Group of archaeological sites

The Seta Hills Production Sites (瀬田丘陵生産遺跡群, Seta kyūryō seisan iseki-gun) is a group of archaeological sites containing ancient industrial facilities located in the cities of Kusatsu and Ōtsu in the Kansai region of Japan. These site were collectively designated a National Historic Site of Japan in 1985.

==Overview==
The Seta sites are located in the Seta Hills, which extend from the southeastern part of Lake Biwa inland to Kusatsu and the surrounding areas. The Noji Onoyama Ironworks (野路小野山製鉄遺跡) site in the Noji neighborhood of Kusatsu was first designated as a National Historic Site in 1985. It is the largest and best preserved of many iron smelting ruins which were built in the Seta Hills due to local iron ore deposits and abundant forest resources that provided charcoal for iron making in the Nara period.

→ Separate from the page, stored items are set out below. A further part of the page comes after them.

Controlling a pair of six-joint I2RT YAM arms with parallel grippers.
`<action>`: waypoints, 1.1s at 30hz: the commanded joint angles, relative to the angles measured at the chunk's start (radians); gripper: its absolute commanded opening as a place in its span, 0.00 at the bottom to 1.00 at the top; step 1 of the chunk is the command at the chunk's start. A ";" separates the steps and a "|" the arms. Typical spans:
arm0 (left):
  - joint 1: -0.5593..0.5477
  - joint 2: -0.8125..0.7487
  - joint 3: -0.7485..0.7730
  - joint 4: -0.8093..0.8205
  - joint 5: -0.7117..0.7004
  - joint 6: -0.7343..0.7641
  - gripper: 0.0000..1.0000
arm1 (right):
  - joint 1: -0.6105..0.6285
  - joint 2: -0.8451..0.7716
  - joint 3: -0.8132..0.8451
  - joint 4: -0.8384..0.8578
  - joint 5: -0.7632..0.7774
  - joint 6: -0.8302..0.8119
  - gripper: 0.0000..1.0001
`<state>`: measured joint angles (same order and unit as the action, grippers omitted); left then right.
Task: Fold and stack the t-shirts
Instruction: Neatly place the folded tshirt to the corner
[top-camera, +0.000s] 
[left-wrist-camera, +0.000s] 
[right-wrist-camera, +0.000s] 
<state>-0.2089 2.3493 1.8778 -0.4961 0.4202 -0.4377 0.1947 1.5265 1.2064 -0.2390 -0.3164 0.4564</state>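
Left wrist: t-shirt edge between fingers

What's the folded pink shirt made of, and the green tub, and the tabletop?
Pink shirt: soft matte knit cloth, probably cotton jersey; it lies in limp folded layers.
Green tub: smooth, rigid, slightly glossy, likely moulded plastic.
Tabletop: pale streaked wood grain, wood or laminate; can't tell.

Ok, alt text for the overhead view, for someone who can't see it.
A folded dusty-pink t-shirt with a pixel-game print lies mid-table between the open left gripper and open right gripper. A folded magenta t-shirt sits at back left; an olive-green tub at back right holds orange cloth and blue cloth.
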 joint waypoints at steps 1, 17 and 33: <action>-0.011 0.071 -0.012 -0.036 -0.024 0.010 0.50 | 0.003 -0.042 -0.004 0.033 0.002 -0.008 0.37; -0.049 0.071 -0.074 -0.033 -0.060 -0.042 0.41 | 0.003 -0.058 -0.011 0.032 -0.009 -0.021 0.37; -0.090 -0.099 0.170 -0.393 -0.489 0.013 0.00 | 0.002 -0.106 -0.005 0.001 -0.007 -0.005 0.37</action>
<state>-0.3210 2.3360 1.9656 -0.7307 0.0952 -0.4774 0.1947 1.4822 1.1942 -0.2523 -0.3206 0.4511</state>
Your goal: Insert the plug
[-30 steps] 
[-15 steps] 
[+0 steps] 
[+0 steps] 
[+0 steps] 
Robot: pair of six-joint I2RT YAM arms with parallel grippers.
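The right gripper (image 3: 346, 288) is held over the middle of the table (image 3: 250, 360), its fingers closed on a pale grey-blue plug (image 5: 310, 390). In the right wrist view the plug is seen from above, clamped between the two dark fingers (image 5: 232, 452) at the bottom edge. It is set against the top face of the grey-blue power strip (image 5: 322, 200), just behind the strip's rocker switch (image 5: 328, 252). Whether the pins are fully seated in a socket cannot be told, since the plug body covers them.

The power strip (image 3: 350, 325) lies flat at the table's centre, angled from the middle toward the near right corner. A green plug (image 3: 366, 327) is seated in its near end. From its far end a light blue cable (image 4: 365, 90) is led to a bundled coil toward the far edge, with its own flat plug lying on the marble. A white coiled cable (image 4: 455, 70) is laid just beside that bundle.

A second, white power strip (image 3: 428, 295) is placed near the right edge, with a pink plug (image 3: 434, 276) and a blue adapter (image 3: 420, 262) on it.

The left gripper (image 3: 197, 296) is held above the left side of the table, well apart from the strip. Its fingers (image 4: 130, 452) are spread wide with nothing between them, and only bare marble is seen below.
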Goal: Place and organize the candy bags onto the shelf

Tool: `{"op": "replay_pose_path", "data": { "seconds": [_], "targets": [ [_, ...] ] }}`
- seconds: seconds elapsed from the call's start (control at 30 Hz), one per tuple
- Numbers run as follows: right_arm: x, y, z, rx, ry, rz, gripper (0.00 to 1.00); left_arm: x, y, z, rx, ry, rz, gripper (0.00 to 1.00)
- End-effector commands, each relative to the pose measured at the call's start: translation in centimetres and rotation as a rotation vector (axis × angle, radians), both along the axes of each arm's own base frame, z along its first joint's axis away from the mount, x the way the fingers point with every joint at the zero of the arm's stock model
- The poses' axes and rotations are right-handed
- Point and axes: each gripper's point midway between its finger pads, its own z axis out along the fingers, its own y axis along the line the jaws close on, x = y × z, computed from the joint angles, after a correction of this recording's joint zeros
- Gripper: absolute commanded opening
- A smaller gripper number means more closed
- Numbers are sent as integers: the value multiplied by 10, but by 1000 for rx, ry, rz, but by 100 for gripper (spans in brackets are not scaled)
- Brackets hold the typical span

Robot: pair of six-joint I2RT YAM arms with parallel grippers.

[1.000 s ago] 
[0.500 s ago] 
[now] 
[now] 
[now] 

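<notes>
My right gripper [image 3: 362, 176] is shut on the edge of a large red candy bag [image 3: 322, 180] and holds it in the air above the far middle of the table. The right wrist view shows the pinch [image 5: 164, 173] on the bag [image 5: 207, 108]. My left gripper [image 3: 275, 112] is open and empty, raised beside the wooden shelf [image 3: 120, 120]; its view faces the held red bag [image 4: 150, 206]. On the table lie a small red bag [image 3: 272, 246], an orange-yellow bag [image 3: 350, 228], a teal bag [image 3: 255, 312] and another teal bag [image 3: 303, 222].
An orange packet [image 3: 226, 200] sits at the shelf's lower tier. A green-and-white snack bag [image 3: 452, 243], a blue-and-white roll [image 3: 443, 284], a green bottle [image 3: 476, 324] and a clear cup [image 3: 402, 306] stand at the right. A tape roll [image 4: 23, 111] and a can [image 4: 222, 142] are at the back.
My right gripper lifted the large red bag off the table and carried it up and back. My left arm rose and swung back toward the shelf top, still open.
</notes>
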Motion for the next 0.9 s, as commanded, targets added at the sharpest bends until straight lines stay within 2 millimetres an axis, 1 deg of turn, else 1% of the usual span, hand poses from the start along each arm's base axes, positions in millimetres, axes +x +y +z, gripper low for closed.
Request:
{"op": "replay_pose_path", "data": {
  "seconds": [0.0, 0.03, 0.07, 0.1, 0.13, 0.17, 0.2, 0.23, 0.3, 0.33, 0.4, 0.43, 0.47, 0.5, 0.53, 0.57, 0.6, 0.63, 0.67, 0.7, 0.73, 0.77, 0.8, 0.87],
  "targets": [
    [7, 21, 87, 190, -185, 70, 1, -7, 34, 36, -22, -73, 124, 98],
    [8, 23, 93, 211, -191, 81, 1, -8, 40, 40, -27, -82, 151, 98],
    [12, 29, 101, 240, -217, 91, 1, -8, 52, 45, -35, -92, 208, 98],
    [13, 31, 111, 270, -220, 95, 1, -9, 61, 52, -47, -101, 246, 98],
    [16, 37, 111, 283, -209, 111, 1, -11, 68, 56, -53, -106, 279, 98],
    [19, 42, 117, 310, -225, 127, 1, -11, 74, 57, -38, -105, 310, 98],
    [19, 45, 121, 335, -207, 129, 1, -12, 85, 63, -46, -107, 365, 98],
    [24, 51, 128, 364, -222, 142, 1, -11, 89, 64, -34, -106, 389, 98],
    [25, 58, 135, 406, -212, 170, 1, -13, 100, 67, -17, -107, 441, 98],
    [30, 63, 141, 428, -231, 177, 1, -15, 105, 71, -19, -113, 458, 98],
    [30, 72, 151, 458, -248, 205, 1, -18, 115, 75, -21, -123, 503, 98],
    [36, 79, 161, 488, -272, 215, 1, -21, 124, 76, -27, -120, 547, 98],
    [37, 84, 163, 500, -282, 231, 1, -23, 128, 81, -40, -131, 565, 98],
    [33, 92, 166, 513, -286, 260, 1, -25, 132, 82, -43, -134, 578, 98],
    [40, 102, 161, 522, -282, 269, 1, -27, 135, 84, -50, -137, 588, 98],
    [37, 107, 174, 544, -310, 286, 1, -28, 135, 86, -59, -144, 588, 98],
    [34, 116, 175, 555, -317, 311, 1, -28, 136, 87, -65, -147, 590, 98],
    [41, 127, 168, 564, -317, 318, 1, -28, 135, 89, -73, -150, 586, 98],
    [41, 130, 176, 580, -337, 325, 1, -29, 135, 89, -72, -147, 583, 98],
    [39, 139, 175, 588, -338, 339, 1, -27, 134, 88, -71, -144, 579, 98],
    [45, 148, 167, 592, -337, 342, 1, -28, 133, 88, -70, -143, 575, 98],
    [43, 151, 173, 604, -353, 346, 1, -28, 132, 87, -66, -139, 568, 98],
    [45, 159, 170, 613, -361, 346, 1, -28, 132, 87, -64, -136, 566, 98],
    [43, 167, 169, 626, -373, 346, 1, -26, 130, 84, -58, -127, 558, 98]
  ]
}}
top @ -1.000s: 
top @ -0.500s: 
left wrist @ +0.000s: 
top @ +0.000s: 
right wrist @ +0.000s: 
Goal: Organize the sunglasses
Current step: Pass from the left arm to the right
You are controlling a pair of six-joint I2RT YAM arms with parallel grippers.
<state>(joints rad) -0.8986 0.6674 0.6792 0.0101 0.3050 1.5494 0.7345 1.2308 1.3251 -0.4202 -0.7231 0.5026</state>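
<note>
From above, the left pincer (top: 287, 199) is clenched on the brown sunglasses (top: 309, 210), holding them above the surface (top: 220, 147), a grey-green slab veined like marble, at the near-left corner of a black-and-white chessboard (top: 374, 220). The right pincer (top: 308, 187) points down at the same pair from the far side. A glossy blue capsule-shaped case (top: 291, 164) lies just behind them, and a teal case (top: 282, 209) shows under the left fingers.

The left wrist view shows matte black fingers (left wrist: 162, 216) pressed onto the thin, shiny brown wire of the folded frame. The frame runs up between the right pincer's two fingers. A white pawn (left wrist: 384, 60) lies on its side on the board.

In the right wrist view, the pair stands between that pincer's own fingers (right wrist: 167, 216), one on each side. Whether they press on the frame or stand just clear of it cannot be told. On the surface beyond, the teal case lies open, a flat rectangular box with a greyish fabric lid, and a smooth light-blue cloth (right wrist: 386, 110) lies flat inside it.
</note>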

In 2006, the Yamanokami site (山ノ神遺跡) with 14 pottery Anagama kilns for making Sue ware pottery, with workshops for handling clay and disposal of ashes, as well as the Gennai Pass site (源内峠遺跡) with the ruins of four refining furnaces were added to the National Historic Site designation. Products made at these various industries sites were transported down the Seta River to Lake Biwa for distribution, and were used in the subsequent construction of Fujiwara-kyo and Heian-kyo. These sites were most active during the brief period that the capital was located at the Ōmi Ōtsu Palace (667-672 AD).

These sites are located a ten-minute walk from the "Bunka Zone Mae" bus stop on the Teisan Konan Kotsu Bus from Seta Station on the JR Central Biwako Line.